**What you need to do:**
Nothing but the lines below between the line holding "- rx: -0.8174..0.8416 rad" and the line holding "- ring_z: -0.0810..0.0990", inclusive, should appear in the answer, each set down exactly.

**Study material:**
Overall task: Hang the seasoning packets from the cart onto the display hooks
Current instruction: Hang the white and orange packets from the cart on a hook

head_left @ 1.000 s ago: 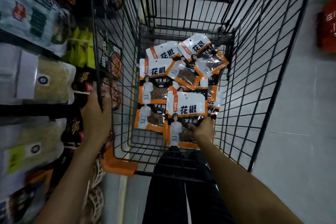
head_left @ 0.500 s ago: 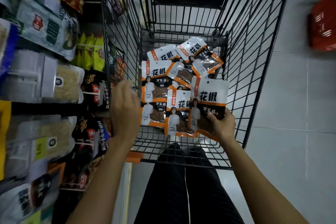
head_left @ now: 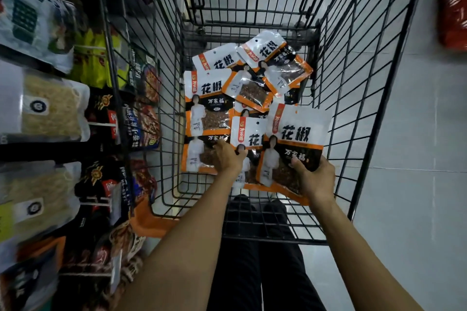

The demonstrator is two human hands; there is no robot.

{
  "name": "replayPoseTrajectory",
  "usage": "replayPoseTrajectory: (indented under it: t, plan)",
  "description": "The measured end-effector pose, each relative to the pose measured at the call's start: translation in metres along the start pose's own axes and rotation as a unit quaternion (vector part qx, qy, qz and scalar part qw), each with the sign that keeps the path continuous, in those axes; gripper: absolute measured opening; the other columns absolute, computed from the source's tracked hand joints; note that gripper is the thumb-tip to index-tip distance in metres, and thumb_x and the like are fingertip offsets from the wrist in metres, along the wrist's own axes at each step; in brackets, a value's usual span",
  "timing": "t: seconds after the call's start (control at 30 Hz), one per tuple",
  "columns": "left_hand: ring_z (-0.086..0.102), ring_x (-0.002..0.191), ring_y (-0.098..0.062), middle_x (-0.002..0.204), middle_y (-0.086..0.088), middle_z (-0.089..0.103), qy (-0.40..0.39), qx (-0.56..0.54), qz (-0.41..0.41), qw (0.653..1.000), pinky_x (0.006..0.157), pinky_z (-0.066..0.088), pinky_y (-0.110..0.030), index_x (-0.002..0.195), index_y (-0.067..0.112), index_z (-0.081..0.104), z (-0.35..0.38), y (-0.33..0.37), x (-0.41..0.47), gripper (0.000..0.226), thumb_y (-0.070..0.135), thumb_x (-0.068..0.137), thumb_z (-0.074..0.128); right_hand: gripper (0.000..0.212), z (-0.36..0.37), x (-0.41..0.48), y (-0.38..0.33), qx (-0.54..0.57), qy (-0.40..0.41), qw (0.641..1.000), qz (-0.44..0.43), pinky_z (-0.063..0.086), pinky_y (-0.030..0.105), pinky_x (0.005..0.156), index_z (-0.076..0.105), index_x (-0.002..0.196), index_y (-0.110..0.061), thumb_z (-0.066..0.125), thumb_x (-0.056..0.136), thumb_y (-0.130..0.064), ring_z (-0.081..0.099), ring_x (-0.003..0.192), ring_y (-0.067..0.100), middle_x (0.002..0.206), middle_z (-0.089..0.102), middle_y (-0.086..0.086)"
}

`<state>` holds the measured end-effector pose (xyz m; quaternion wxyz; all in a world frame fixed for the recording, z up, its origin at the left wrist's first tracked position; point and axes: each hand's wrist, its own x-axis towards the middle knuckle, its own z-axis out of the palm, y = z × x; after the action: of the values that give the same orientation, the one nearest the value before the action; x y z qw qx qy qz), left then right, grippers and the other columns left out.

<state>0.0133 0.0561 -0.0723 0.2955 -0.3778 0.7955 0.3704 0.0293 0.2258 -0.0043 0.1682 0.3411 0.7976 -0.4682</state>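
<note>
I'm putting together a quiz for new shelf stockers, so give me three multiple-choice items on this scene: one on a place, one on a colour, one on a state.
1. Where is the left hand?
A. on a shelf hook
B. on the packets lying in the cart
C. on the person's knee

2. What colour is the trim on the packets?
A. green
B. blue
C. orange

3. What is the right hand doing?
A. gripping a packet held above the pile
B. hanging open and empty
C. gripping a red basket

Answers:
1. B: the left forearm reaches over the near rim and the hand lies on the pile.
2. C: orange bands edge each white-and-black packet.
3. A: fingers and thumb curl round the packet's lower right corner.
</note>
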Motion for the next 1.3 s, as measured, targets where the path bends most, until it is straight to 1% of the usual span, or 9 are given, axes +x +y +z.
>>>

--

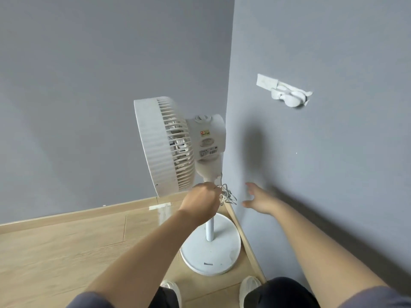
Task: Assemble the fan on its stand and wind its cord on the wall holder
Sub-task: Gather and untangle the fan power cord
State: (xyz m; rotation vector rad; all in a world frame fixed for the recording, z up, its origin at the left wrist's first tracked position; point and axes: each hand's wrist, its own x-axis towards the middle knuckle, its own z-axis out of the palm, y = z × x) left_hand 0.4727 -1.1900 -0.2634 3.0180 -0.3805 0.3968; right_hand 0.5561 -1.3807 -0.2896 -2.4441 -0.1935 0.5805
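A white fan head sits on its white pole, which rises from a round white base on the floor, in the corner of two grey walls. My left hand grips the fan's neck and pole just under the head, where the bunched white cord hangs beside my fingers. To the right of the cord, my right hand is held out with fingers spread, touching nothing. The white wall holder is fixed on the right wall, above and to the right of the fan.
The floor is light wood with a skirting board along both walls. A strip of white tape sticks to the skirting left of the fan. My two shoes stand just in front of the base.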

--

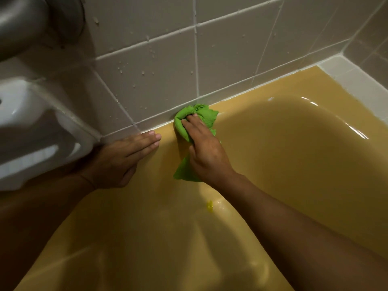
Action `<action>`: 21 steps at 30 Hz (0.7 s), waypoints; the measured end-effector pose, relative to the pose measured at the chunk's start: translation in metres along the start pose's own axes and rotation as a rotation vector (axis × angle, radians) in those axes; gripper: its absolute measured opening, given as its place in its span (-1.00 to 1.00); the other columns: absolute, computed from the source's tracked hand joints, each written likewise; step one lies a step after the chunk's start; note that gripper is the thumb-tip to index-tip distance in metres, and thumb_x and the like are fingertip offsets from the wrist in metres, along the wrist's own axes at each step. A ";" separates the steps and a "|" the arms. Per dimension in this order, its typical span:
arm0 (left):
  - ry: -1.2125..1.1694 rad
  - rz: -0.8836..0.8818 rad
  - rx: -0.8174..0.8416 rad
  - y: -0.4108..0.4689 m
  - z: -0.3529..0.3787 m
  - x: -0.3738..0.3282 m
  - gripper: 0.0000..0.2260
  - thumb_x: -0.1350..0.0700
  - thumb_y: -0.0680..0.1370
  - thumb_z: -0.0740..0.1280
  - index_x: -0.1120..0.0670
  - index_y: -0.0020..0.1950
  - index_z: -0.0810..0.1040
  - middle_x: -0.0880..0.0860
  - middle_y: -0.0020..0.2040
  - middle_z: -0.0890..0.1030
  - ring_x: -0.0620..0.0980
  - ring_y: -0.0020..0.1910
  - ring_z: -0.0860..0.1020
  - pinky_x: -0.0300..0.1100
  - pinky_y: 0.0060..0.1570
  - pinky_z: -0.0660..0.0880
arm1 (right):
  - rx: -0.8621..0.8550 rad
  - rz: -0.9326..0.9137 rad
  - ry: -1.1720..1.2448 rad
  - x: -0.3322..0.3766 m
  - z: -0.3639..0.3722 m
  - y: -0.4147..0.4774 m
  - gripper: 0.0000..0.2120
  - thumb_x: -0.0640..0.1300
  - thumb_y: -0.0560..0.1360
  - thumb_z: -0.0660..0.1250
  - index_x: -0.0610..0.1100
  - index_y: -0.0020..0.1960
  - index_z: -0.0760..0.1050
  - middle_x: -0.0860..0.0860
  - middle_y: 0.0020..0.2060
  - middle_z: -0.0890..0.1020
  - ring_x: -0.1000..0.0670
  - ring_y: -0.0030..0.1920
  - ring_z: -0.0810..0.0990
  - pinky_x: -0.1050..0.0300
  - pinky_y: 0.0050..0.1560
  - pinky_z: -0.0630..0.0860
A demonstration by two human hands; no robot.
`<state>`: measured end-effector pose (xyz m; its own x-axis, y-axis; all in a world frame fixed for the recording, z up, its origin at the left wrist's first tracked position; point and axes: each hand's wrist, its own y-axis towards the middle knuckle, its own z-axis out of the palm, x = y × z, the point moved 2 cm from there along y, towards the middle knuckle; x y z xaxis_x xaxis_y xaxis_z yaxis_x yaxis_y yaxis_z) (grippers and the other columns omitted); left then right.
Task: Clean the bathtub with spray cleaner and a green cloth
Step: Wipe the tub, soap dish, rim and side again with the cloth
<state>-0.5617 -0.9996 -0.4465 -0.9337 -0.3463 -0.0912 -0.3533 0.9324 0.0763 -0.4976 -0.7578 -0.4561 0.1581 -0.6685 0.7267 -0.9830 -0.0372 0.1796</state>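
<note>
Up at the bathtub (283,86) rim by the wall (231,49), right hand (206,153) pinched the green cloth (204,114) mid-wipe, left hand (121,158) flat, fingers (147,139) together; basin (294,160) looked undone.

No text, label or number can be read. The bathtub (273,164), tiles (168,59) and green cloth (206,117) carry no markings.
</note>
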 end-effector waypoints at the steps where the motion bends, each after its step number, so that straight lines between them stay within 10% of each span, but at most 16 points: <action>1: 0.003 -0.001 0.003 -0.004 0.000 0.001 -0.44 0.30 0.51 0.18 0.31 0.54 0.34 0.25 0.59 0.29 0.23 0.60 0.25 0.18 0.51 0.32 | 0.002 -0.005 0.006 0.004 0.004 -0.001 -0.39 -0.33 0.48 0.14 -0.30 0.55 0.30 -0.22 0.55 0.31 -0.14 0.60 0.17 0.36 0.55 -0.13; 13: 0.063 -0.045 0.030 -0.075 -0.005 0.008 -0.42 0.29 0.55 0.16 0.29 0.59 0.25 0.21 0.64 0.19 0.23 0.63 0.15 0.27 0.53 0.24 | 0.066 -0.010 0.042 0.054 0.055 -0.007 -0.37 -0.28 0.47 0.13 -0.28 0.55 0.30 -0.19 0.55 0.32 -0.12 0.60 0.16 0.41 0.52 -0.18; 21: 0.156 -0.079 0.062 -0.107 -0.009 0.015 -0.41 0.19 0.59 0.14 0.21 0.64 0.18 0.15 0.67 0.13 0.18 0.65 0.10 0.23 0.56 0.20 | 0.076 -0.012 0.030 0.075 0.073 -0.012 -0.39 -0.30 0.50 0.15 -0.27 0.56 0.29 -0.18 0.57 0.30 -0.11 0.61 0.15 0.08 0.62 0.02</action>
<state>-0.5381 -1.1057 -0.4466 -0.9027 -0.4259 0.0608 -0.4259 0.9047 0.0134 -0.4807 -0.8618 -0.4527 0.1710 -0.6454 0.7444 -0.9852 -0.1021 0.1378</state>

**Final answer:**
  - rx: -0.8174..0.8416 rad
  - y: -0.4108..0.4689 m
  - z: -0.3529..0.3787 m
  - x: -0.3738..0.3282 m
  - gripper: 0.0000..0.2260
  - thumb_x: -0.1350..0.0700
  - thumb_y: -0.0680..0.1370
  - thumb_z: -0.0740..0.1280
  - index_x: -0.1120..0.0670
  - index_y: -0.0020..0.1950
  - index_z: -0.0810..0.1040
  - middle_x: -0.0880..0.0860
  - middle_y: -0.0020..0.2040
  - middle_z: -0.0890..0.1030
  - ring_x: -0.0620..0.0980
  - ring_y: -0.0020..0.1910
  - ring_z: -0.0860..0.1020
  - pinky_x: -0.0300..0.1100
  - pinky_y: 0.0060..0.1570
  - pinky_z: -0.0660..0.0880
arm1 (right):
  - rx: -0.8621..0.8550 rad
  - rz: -0.9326..0.9137 rad
  - ry: -1.1720..1.2448 rad
  - x: -0.3322..0.3766 m
  - z: -0.3639..0.3722 m
  - y: -0.4147..0.4774 m
  - gripper: 0.0000..0.2120
  - thumb_x: -0.0640..0.1300
  - thumb_y: -0.0560..0.1360
  - thumb_z: -0.0660..0.1250
  - index_x: -0.0610..0.1100
  - index_y: -0.0020..0.1960
  - index_z: -0.0760..0.1050
  - middle_x: -0.0860..0.0860
  - middle_y: 0.0020..0.2060
  - middle_z: -0.0890..0.1020
  - ring_x: -0.1000..0.0670
  - ring_y: -0.0030..0.1920
  - ring_z: -0.0810..0.0990

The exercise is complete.